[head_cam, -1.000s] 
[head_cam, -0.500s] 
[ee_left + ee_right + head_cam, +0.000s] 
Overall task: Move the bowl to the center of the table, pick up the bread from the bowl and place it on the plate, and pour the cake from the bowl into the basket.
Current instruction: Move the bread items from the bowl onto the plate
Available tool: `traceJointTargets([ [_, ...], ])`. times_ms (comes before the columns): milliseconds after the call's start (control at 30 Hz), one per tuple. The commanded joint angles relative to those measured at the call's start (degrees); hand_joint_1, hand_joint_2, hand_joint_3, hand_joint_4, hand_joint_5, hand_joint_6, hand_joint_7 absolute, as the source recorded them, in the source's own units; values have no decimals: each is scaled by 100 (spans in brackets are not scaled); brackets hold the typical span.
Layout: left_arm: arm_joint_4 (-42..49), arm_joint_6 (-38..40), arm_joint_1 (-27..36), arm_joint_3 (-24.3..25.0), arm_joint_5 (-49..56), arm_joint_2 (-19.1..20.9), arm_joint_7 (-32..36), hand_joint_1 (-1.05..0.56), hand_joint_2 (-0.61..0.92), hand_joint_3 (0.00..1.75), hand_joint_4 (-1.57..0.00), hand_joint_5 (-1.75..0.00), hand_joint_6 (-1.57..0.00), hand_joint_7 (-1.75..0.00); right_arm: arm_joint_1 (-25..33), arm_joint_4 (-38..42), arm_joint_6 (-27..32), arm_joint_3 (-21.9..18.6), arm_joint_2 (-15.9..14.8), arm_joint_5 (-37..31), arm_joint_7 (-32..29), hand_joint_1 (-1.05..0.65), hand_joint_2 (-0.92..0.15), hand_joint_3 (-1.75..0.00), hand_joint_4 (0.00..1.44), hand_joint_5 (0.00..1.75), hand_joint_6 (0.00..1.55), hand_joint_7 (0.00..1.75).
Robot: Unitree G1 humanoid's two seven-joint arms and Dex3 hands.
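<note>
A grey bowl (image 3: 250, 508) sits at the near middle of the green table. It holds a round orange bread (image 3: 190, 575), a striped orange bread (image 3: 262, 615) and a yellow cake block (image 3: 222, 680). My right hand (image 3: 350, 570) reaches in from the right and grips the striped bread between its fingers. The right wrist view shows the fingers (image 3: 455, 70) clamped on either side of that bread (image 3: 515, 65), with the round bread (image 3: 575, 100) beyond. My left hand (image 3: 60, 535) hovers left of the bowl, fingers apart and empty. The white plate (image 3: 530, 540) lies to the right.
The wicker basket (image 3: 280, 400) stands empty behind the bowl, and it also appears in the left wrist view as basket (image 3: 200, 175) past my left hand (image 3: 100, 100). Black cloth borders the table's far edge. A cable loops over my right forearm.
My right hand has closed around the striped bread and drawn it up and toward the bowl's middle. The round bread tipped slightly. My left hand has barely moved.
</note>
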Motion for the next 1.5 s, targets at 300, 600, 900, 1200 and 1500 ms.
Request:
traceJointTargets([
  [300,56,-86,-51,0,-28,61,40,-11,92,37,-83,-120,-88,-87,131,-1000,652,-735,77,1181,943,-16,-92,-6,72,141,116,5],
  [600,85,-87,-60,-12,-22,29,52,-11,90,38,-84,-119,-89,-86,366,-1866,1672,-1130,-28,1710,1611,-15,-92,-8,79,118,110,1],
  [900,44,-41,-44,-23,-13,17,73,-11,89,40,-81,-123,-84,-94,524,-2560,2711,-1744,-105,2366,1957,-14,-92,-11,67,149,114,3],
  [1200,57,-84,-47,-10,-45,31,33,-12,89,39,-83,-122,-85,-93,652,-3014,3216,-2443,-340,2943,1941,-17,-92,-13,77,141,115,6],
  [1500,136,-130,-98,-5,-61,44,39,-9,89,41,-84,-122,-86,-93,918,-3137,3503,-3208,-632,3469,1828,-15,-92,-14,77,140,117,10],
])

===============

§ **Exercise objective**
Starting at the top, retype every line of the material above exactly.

§ **Result of this exercise**
[head_cam, -1.000s] 
[head_cam, -0.500s] 
[ee_left + ee_right + head_cam, +0.000s] 
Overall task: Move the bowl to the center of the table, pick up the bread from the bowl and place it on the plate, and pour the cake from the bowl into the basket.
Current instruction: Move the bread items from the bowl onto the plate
Available tool: `traceJointTargets([ [_, ...], ])`. times_ms (comes before the columns): milliseconds after the call's start (control at 30 Hz), one per tuple. The commanded joint angles relative to those measured at the call's start (degrees); hand_joint_1, hand_joint_2, hand_joint_3, hand_joint_4, hand_joint_5, hand_joint_6, hand_joint_7 absolute, as the source recorded them, in the source's own units; values have no decimals: each is scaled by 100 (spans in brackets are not scaled); brackets hold the typical span.
Layout: left_arm: arm_joint_4 (-42..49), arm_joint_6 (-38..40), arm_joint_1 (-27..36), arm_joint_3 (-24.3..25.0), arm_joint_5 (-49..56), arm_joint_2 (-19.1..20.9), arm_joint_7 (-32..36), hand_joint_1 (-1.05..0.56), hand_joint_2 (-0.61..0.92), hand_joint_3 (0.00..1.75), hand_joint_4 (-1.57..0.00), hand_joint_5 (-1.75..0.00), hand_joint_6 (-1.57..0.00), hand_joint_7 (-1.75..0.00); right_arm: arm_joint_1 (-25..33), arm_joint_4 (-38..42), arm_joint_6 (-27..32), arm_joint_3 (-21.9..18.6), arm_joint_2 (-15.9..14.8), arm_joint_5 (-37..31), arm_joint_7 (-32..29), hand_joint_1 (-1.05..0.65), hand_joint_2 (-0.92..0.15), hand_joint_3 (-1.75..0.00), hand_joint_4 (0.00..1.44), hand_joint_5 (0.00..1.75), hand_joint_6 (0.00..1.55), hand_joint_7 (0.00..1.75).
Robot: Unitree G1 humanoid's two seven-joint arms and Dex3 hands.
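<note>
A grey bowl (image 3: 250, 508) sits at the near middle of the green table. It holds a round orange bread (image 3: 190, 575), a striped orange bread (image 3: 262, 615) and a yellow cake block (image 3: 222, 680). My right hand (image 3: 350, 570) reaches in from the right and grips the striped bread between its fingers. The right wrist view shows the fingers (image 3: 455, 70) clamped on either side of that bread (image 3: 515, 65), with the round bread (image 3: 575, 100) beyond. My left hand (image 3: 60, 535) hovers left of the bowl, fingers apart and empty. The white plate (image 3: 530, 540) lies to the right.
The wicker basket (image 3: 280, 400) stands empty behind the bowl, and it also appears in the left wrist view as basket (image 3: 200, 175) past my left hand (image 3: 100, 100). Black cloth borders the table's far edge. A cable loops over my right forearm.
My right hand has closed around the striped bread and drawn it up and toward the bowl's middle. The round bread tipped slightly. My left hand has barely moved.
</note>
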Motion for the next 1.5 s, targets at 300, 600, 900, 1200 and 1500 ms.
Request:
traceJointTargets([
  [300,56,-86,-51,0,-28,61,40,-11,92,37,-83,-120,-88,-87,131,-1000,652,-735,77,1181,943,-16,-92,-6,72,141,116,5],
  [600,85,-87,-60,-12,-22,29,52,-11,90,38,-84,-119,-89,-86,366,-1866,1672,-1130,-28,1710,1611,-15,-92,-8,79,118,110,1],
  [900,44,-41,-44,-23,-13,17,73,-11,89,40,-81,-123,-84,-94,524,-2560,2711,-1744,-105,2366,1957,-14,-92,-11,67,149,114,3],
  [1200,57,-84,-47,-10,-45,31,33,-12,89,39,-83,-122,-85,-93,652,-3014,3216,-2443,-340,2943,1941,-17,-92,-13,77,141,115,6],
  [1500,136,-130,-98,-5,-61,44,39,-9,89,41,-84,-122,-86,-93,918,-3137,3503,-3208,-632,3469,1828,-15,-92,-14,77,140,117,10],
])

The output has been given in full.